Task directions: Copy out each line below exactly as written.

(Data extracted from a collection)
______
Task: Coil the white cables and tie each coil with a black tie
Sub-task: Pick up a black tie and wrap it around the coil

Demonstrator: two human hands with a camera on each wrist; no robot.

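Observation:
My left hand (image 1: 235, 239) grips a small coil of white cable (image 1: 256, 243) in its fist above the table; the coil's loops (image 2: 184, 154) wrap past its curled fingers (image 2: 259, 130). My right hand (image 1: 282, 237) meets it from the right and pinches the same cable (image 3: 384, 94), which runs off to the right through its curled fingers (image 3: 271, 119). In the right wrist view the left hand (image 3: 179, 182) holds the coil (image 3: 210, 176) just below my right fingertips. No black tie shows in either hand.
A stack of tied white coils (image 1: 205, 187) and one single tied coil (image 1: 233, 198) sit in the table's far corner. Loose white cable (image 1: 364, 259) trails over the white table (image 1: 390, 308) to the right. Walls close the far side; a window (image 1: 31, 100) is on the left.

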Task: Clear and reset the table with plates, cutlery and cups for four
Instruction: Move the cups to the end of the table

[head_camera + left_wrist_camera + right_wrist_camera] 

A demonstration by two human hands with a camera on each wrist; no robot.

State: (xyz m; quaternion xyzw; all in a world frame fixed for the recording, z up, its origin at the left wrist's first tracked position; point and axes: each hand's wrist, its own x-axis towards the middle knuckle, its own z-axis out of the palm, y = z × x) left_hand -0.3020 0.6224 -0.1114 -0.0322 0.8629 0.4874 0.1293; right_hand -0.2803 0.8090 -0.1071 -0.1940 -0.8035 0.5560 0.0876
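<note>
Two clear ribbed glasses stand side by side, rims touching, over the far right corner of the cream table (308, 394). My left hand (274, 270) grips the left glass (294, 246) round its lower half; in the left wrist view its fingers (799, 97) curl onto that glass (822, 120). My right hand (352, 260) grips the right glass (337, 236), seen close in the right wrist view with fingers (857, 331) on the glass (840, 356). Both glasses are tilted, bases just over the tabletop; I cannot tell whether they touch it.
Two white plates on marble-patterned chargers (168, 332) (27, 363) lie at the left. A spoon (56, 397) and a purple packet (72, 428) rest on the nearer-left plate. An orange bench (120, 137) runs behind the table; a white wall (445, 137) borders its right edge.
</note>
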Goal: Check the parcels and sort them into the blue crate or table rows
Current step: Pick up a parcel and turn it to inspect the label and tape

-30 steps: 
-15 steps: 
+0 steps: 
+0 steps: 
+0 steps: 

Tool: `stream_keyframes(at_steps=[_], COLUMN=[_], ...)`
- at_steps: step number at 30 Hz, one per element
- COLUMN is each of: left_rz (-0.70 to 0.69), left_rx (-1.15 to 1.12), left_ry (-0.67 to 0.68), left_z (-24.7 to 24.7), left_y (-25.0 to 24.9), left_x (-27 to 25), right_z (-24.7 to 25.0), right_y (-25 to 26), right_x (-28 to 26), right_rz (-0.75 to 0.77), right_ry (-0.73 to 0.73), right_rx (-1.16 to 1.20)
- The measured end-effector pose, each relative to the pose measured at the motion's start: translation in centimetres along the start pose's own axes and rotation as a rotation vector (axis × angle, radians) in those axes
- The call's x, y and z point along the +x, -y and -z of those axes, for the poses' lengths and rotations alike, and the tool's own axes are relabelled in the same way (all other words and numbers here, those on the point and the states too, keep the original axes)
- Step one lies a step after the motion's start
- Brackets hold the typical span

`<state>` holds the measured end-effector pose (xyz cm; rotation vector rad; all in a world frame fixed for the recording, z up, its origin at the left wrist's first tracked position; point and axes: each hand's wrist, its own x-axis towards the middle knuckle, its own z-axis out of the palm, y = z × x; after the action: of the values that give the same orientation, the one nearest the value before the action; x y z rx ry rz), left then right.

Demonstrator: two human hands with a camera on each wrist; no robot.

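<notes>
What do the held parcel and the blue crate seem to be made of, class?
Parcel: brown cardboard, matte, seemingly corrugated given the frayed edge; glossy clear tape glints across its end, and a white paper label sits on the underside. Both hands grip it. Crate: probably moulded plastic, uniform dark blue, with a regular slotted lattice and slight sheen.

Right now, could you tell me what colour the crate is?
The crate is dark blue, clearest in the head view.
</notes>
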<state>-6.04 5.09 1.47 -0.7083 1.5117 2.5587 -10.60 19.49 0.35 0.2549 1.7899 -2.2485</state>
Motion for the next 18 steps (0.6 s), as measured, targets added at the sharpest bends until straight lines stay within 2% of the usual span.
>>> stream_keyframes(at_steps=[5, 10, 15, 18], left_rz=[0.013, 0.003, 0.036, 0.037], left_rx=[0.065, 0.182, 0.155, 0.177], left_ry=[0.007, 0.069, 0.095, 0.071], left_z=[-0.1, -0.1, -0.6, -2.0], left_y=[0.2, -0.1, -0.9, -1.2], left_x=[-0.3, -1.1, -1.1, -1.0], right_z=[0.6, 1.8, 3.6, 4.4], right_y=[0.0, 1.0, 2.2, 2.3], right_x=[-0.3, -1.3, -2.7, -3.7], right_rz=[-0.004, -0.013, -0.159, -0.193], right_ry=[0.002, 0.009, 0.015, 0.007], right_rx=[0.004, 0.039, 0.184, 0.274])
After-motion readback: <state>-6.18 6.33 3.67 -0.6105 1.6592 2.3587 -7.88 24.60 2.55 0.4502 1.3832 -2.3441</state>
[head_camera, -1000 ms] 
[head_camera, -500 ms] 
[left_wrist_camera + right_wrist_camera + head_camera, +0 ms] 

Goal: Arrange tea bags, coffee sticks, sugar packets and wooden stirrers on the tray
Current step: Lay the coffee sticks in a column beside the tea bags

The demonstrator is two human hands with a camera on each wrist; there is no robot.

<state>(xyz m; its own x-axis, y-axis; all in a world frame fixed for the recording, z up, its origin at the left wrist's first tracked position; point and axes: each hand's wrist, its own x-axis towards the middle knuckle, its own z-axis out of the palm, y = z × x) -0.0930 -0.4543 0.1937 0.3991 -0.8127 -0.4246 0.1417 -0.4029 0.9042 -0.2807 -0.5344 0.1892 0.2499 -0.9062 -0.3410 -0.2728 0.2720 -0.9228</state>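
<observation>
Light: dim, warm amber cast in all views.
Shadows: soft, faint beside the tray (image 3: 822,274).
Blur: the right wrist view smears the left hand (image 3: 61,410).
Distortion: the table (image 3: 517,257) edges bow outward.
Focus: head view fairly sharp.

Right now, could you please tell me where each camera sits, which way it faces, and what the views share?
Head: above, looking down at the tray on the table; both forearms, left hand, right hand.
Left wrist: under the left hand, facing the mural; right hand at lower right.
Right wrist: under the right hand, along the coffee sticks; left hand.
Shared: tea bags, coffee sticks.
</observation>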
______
Reply to the exercise:
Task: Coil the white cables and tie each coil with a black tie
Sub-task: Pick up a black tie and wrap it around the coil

Demonstrator: two human hands with a camera on each wrist; no robot.

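Observation:
My left hand (image 1: 235, 239) grips a small coil of white cable (image 1: 256, 243) in its fist above the table; the coil's loops (image 2: 184, 154) wrap past its curled fingers (image 2: 259, 130). My right hand (image 1: 282, 237) meets it from the right and pinches the same cable (image 3: 384, 94), which runs off to the right through its curled fingers (image 3: 271, 119). In the right wrist view the left hand (image 3: 179, 182) holds the coil (image 3: 210, 176) just below my right fingertips. No black tie shows in either hand.
A stack of tied white coils (image 1: 205, 187) and one single tied coil (image 1: 233, 198) sit in the table's far corner. Loose white cable (image 1: 364, 259) trails over the white table (image 1: 390, 308) to the right. Walls close the far side; a window (image 1: 31, 100) is on the left.
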
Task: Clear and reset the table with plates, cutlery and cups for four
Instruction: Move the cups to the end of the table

[head_camera + left_wrist_camera + right_wrist_camera] 

A demonstration by two human hands with a camera on each wrist; no robot.

State: (xyz m; quaternion xyzw; all in a world frame fixed for the recording, z up, its origin at the left wrist's first tracked position; point and axes: each hand's wrist, its own x-axis towards the middle knuckle, its own z-axis out of the palm, y = z × x) left_hand -0.3020 0.6224 -0.1114 -0.0322 0.8629 0.4874 0.1293; right_hand -0.2803 0.8090 -0.1071 -0.1940 -0.8035 0.5560 0.0876
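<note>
Two clear ribbed glasses stand side by side, rims touching, over the far right corner of the cream table (308, 394). My left hand (274, 270) grips the left glass (294, 246) round its lower half; in the left wrist view its fingers (799, 97) curl onto that glass (822, 120). My right hand (352, 260) grips the right glass (337, 236), seen close in the right wrist view with fingers (857, 331) on the glass (840, 356). Both glasses are tilted, bases just over the tabletop; I cannot tell whether they touch it.
Two white plates on marble-patterned chargers (168, 332) (27, 363) lie at the left. A spoon (56, 397) and a purple packet (72, 428) rest on the nearer-left plate. An orange bench (120, 137) runs behind the table; a white wall (445, 137) borders its right edge.
</note>
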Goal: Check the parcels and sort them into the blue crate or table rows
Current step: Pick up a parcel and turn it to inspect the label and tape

-30 steps: 
-15 steps: 
+0 steps: 
+0 steps: 
+0 steps: 

Tool: `stream_keyframes(at_steps=[_], COLUMN=[_], ...)`
- at_steps: step number at 30 Hz, one per element
- COLUMN is each of: left_rz (-0.70 to 0.69), left_rx (-1.15 to 1.12), left_ry (-0.67 to 0.68), left_z (-24.7 to 24.7), left_y (-25.0 to 24.9), left_x (-27 to 25), right_z (-24.7 to 25.0), right_y (-25 to 26), right_x (-28 to 26), right_rz (-0.75 to 0.77), right_ry (-0.73 to 0.73), right_rx (-1.16 to 1.20)
- The measured end-effector pose, each relative to the pose measured at the motion's start: translation in centimetres along the start pose's own axes and rotation as a rotation vector (axis × angle, radians) in those axes
- The call's x, y and z point along the +x, -y and -z of those axes, for the poses' lengths and rotations alike, and the tool's own axes are relabelled in the same way (all other words and numbers here, those on the point and the states too, keep the original axes)
- Step one lies a step after the motion's start
- Brackets hold the typical span

`<state>` holds the measured end-effector pose (xyz cm; rotation vector rad; all in a world frame fixed for the recording, z up, its origin at the left wrist's first tracked position; point and axes: each hand's wrist, its own x-axis towards the middle knuckle, its own z-axis out of the palm, y = z × x; after the action: of the values that give the same orientation, the one nearest the value before the action; x y z rx ry rz), left then right.

Demonstrator: two human hands with a camera on each wrist; no robot.

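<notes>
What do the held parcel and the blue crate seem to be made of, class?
Parcel: brown cardboard, matte, seemingly corrugated given the frayed edge; glossy clear tape glints across its end, and a white paper label sits on the underside. Both hands grip it. Crate: probably moulded plastic, uniform dark blue, with a regular slotted lattice and slight sheen.

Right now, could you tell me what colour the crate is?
The crate is dark blue, clearest in the head view.
</notes>
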<state>-6.04 5.09 1.47 -0.7083 1.5117 2.5587 -10.60 19.49 0.35 0.2549 1.7899 -2.2485</state>
Motion for the next 18 steps (0.6 s), as measured, targets added at the sharpest bends until straight lines stay within 2% of the usual span.
>>> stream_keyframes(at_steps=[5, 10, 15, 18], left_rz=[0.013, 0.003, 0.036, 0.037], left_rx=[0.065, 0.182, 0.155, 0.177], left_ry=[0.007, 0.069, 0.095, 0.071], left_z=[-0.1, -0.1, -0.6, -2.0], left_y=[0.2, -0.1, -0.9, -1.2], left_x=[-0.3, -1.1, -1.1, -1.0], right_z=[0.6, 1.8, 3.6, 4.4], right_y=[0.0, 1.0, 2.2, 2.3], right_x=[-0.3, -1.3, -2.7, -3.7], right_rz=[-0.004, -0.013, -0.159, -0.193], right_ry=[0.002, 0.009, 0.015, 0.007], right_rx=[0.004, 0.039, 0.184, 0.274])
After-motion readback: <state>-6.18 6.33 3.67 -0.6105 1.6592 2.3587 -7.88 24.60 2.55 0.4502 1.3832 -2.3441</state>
[head_camera, -1000 ms] 
[head_camera, -500 ms] 
[left_wrist_camera + right_wrist_camera + head_camera, +0 ms] 

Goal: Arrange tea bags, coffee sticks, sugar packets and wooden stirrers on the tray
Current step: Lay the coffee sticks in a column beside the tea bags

The demonstrator is two human hands with a camera on each wrist; there is no robot.

<state>(xyz m; its own x-axis, y-axis; all in a world frame fixed for the recording, z up, its origin at the left wrist's first tracked position; point and axes: each hand's wrist, its own x-axis towards the middle knuckle, its own z-axis out of the palm, y = z × x) -0.0930 -0.4543 0.1937 0.3991 -0.8127 -0.4246 0.1417 -0.4029 0.9042 -0.2807 -0.5344 0.1892 0.2499 -0.9062 -0.3410 -0.2728 0.2720 -0.9228</state>
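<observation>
Light: dim, warm amber cast in all views.
Shadows: soft, faint beside the tray (image 3: 822,274).
Blur: the right wrist view smears the left hand (image 3: 61,410).
Distortion: the table (image 3: 517,257) edges bow outward.
Focus: head view fairly sharp.

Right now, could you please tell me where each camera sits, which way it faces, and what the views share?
Head: above, looking down at the tray on the table; both forearms, left hand, right hand.
Left wrist: under the left hand, facing the mural; right hand at lower right.
Right wrist: under the right hand, along the coffee sticks; left hand.
Shared: tea bags, coffee sticks.
</observation>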

What was produced is the complete output.